Feng Shui im Kinderzimmer
VITAfamily Expertenteam zum Thema: Das Kinderzimmer aus Feng Shui Sicht
Was tun wir nicht alles für unsere Kinder, weil sie das Wichtigste in unserem Leben sind. Wir wünschen uns, dass sie glücklich sind und sich optimal entwickeln. Und doch gibt es Kinder, die ungern ins Bett gehen, schlecht schlafen, nicht allein im Kinderzimmer bleiben wollen, beim Lernen unkonzentriert oder grundlos aggressiv sind.
Kinder sind sehr sensibel und empfänglich für Einflüsse von außen, egal ob diese positiv oder negativ sind. Die Umwelt bzw. die Räume – also das Außen - prägt das Innere, wie das Verhalten und die Persönlichkeit, und umgekehrt. Dieses Lebensprinzip der gegenseitigen Beeinflussung kann man mit Feng Shui optimal nutzen.

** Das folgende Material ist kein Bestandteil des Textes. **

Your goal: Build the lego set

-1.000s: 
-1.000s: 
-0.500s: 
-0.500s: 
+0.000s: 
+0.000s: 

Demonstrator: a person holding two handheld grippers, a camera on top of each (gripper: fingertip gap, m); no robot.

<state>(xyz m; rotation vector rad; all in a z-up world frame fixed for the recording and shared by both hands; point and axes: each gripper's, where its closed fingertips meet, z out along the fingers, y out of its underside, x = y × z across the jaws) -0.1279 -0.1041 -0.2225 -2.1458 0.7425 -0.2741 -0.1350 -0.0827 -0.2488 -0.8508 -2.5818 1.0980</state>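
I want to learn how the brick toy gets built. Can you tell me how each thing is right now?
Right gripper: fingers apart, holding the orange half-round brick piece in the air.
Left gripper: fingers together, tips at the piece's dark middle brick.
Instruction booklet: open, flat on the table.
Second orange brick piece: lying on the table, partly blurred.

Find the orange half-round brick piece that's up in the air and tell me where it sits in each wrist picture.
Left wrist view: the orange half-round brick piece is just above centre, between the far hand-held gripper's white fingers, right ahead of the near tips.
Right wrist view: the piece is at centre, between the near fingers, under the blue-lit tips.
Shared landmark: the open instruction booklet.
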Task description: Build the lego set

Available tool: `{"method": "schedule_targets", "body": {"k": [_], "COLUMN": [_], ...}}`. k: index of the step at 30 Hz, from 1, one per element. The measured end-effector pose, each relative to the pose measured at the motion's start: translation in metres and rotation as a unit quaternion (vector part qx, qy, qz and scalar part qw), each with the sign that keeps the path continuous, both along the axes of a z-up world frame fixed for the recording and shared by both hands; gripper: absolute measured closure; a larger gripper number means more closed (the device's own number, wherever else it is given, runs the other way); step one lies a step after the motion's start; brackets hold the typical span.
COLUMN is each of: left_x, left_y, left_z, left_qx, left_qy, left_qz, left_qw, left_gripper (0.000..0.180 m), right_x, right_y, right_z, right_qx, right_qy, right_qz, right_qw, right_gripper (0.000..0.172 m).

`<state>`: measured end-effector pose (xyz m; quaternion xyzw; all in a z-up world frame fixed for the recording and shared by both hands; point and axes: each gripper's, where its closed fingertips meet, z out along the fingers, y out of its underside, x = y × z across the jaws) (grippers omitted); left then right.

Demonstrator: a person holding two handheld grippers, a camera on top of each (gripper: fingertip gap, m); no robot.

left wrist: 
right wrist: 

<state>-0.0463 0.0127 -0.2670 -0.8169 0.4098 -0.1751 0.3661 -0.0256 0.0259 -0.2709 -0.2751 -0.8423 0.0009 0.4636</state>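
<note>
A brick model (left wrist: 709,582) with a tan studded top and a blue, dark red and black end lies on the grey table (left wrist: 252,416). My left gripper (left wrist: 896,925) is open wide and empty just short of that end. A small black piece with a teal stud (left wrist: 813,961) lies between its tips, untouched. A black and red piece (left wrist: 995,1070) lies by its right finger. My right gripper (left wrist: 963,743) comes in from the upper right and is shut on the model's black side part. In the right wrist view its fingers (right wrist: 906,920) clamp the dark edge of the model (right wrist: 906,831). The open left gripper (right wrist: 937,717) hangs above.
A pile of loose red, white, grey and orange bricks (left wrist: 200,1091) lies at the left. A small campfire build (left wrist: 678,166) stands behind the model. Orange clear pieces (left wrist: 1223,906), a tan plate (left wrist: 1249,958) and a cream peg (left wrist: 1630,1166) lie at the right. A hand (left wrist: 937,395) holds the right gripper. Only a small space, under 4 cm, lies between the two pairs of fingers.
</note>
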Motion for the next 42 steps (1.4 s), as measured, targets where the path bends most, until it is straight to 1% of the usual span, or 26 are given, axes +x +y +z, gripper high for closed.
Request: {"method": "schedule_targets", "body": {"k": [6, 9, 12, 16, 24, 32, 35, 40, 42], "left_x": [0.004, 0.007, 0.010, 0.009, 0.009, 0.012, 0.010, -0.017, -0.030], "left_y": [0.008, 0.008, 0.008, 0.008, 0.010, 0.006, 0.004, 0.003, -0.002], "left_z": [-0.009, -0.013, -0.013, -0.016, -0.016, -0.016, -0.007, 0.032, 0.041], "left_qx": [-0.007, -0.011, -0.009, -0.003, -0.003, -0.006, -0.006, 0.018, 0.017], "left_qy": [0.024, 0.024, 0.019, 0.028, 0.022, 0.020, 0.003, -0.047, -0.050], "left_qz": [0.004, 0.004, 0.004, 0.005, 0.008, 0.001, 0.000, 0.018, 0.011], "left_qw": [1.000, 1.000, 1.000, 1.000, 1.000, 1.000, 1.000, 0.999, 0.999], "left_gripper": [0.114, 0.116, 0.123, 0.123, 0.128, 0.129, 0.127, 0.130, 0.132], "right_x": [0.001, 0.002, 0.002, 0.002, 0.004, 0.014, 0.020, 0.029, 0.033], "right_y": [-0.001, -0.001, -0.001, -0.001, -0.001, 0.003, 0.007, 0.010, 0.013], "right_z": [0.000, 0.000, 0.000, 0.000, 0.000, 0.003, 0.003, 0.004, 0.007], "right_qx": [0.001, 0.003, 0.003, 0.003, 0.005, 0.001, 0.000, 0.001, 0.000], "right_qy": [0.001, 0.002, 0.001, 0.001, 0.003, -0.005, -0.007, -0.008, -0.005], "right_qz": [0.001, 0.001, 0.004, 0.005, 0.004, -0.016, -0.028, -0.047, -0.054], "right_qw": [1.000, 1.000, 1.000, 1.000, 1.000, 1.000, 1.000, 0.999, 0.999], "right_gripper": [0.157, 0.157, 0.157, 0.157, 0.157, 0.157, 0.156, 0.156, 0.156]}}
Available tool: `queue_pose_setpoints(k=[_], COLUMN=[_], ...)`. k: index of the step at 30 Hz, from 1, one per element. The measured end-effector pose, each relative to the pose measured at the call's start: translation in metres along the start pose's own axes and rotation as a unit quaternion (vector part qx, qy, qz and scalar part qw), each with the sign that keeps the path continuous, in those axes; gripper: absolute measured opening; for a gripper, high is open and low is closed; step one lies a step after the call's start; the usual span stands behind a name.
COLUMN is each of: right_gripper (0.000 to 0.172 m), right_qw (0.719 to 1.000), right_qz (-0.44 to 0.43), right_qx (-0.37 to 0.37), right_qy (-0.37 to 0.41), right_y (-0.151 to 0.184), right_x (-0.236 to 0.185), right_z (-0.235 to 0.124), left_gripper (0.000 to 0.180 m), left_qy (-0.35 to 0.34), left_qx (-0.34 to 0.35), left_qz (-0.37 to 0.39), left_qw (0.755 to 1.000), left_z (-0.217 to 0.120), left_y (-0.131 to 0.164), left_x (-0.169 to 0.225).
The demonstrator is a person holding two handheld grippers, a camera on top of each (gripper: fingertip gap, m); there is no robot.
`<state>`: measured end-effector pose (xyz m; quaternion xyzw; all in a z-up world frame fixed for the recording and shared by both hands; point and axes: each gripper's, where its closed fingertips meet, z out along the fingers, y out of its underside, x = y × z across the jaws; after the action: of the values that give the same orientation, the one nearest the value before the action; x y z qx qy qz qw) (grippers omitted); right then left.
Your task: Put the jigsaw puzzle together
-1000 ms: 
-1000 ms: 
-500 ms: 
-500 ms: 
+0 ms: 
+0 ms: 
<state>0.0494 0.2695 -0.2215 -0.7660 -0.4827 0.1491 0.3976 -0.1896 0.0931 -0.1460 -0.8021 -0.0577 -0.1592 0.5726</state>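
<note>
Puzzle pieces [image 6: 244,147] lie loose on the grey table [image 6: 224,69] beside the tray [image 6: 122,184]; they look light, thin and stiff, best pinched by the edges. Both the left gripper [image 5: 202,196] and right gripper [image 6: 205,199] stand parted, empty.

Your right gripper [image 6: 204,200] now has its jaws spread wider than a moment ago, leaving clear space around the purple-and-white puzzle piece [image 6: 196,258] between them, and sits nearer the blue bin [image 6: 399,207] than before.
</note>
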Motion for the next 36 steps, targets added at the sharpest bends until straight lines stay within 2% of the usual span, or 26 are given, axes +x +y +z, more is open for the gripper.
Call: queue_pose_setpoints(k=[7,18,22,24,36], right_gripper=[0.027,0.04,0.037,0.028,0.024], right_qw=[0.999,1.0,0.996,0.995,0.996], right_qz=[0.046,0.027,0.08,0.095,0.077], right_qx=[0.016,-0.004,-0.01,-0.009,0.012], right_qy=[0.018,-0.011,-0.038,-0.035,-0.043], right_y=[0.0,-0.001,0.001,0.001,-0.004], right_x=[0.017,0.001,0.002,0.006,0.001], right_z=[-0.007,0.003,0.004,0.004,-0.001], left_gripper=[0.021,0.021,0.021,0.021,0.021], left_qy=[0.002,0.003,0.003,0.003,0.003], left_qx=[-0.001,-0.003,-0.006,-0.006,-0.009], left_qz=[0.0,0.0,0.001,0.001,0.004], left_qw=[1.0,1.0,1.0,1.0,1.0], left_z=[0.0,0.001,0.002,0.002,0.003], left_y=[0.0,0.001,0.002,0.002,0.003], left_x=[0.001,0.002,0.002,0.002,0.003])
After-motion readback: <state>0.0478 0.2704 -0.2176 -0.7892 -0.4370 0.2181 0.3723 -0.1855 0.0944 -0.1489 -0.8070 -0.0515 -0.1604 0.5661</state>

Das Kinderzimmer erfüllt im Normalfall mehrere Aufgaben gleichzeitig: Schlafen, Spielen, Toben und bei größeren Kindern auch Lernen.
Bei Erwachsenen steht zumeist für jeden Bereich ein eigenes Zimmer zur Verfügung. Neben Schlafzimmer und Wohnzimmer ist oft auch ein Arbeitszimmer vorhanden. Daher sollte das Kinderzimmer möglichst groß sein und eine klare Trennung zwischen Aktiv- und Ruhebereich bieten.
Die Position des Bettes entscheidet darüber, ob sich das Kind geborgen und sicher fühlt und erholsam und ruhig schläft.
Ein gut platzierter Schreibtisch unterstützt die Lernleistung und die Konzentration optimal. Das richtige Bild im Blickfeld fördert die Kreativität beim Lernen.
Die farbliche Gestaltung des Zimmers sollte individuell an das Kind angepasst sein - je nachdem ob es lebhaft oder eher introvertiert ist.
Die Veränderung eines Kinderzimmers nach Feng Shui Regeln kann relativ einfach und leicht umsetzbar sein. Fächer, Flöten und Ähnliches sind zur Herstellung von Harmonie und Wohlbefinden nicht notwendig.